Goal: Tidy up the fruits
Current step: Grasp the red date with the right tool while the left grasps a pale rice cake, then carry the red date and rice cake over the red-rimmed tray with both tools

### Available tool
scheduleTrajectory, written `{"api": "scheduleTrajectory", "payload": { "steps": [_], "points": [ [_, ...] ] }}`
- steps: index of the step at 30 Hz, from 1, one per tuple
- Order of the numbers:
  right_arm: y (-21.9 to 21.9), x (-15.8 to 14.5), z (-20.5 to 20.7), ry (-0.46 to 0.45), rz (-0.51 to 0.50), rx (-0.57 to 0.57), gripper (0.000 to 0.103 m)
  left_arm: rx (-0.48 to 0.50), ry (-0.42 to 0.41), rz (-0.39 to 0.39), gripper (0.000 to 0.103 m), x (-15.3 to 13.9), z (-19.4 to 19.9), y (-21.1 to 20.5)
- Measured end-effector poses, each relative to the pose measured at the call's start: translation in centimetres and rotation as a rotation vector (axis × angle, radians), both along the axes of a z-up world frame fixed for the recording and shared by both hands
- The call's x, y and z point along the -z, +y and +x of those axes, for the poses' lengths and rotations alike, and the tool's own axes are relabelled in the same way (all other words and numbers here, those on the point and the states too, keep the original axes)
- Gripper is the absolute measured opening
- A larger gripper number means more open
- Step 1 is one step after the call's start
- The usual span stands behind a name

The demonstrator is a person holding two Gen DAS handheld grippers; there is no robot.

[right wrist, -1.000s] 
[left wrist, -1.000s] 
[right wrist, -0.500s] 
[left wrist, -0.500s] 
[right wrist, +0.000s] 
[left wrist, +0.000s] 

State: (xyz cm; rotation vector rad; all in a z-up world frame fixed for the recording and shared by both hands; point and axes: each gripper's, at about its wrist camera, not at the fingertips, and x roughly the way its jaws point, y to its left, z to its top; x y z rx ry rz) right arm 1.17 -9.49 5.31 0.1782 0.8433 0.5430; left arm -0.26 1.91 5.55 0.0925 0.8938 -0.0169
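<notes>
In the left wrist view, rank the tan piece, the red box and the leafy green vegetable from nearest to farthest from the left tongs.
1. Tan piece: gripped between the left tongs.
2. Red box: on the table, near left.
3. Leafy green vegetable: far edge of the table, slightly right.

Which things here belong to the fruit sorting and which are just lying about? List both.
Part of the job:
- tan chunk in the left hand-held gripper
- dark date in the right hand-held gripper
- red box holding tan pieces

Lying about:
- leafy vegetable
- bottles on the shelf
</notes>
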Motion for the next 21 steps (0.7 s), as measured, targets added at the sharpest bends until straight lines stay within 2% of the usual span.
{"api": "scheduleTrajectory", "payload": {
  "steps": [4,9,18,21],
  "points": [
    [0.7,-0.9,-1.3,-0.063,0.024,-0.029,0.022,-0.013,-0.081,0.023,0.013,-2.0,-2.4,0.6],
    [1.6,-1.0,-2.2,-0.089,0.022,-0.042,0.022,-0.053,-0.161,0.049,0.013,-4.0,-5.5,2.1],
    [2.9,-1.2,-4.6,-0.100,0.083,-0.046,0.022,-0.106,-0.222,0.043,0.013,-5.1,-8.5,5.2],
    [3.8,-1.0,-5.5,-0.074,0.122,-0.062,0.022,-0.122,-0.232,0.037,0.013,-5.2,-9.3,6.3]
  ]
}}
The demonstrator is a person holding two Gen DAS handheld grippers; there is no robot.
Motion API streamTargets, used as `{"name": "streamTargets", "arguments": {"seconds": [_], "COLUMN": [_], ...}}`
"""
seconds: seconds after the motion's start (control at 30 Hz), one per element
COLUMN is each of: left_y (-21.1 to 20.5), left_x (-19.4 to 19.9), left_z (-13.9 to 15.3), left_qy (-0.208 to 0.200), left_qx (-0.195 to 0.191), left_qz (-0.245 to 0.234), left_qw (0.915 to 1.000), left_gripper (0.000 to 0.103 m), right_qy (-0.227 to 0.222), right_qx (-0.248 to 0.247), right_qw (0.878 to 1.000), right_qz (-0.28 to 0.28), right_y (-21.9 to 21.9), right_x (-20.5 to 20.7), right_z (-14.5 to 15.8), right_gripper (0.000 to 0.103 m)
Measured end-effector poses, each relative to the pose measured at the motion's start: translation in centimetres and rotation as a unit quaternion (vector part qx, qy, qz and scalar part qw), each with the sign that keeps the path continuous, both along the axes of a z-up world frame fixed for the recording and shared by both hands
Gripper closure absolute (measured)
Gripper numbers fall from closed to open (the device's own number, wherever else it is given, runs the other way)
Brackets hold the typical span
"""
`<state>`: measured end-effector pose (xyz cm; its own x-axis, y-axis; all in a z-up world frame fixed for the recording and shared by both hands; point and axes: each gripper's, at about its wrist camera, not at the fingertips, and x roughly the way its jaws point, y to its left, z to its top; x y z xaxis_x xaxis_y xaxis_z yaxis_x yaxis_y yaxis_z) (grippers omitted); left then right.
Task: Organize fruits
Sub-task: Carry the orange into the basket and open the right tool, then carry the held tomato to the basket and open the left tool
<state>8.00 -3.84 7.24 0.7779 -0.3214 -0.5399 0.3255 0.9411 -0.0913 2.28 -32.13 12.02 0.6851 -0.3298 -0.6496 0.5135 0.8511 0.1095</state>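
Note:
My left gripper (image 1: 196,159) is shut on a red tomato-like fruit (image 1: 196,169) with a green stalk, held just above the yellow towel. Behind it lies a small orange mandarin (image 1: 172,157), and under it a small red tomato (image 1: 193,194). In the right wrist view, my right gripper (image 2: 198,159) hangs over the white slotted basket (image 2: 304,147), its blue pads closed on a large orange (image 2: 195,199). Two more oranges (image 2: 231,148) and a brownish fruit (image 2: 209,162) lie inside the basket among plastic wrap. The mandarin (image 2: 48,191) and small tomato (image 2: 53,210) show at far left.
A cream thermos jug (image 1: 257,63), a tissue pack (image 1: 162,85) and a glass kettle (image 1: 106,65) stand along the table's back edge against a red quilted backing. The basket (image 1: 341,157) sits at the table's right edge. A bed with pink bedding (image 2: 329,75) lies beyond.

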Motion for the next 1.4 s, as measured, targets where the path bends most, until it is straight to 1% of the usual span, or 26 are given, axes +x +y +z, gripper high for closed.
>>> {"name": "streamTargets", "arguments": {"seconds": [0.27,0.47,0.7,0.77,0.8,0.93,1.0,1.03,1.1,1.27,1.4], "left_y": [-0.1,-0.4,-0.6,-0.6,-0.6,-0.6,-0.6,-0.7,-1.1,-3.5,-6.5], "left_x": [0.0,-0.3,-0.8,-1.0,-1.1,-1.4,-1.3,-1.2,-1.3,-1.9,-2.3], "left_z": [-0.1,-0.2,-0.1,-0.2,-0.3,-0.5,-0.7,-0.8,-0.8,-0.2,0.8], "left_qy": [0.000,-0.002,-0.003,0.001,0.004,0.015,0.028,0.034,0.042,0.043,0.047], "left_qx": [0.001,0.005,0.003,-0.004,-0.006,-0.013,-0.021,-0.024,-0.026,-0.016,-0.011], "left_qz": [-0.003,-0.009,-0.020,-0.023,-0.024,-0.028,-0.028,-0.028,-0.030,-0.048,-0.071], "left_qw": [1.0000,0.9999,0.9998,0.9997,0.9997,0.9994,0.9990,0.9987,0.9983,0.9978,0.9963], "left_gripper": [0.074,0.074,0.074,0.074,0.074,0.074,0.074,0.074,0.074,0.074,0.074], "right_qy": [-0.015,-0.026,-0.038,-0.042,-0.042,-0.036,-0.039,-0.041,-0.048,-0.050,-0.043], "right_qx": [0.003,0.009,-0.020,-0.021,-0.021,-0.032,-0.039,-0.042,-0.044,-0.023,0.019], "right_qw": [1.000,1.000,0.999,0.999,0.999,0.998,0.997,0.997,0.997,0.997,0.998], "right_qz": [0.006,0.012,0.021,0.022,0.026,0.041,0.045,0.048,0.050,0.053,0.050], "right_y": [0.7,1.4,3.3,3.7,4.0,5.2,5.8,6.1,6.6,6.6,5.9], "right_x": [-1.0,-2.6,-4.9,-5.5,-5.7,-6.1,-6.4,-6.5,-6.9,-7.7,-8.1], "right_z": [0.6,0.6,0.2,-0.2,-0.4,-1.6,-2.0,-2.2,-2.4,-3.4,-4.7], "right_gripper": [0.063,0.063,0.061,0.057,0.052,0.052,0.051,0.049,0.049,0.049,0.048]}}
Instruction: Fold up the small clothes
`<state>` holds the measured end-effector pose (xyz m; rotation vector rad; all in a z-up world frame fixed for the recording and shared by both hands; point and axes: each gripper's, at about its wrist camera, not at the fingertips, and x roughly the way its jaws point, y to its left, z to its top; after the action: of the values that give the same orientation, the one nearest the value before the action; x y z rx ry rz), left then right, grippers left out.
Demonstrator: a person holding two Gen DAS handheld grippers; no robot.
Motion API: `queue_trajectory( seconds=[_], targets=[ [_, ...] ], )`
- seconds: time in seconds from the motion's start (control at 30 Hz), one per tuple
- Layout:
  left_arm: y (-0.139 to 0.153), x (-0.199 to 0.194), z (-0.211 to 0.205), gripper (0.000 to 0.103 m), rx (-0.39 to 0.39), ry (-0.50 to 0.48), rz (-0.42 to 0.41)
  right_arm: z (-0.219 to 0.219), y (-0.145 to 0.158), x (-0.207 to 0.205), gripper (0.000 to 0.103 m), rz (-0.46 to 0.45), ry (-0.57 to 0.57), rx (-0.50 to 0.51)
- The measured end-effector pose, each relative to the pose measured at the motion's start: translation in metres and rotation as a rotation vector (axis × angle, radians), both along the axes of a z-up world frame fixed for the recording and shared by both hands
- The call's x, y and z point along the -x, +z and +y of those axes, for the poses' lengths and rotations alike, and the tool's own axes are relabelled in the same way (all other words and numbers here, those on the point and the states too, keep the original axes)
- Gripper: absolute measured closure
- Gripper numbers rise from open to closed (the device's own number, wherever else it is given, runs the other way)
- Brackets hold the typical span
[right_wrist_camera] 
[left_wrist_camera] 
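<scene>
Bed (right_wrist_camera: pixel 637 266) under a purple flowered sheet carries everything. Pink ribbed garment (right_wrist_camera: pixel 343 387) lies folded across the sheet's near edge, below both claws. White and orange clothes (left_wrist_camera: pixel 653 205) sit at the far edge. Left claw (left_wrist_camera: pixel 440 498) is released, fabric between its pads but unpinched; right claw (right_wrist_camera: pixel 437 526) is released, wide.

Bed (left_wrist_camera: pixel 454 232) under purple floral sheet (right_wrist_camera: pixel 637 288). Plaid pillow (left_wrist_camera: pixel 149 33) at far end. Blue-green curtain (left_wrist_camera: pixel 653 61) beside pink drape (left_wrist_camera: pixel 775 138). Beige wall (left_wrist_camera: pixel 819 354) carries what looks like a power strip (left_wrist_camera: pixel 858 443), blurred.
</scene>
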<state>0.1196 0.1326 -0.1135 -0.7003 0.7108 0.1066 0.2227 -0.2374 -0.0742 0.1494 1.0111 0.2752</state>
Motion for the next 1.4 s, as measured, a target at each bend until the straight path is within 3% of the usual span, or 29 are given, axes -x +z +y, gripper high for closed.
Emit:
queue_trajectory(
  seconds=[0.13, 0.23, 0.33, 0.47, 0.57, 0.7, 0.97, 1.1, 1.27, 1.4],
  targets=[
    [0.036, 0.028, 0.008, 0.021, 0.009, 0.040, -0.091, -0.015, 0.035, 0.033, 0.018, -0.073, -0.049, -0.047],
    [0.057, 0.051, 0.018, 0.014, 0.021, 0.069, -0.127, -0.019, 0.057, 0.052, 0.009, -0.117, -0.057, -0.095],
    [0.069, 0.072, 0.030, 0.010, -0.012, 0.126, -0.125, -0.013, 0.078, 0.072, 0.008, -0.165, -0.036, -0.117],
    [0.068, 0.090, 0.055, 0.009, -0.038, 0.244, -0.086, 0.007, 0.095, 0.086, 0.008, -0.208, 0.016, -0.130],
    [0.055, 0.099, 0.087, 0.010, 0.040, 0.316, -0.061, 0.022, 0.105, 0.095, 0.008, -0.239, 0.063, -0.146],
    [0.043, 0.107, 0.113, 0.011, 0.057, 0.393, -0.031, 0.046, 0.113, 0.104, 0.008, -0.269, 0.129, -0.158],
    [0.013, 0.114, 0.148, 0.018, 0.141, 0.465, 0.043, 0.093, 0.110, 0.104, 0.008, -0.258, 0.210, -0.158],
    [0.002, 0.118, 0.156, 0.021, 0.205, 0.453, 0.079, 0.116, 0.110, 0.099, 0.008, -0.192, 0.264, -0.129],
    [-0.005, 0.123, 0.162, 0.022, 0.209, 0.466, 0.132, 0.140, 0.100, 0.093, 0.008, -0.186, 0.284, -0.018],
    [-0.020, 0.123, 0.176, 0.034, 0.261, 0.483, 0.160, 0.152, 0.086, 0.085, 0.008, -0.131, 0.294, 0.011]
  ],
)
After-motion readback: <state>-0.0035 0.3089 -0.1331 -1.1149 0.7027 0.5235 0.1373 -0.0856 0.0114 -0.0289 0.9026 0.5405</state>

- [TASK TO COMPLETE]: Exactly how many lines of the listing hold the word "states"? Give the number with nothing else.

- [ANSWER SPACE]: 2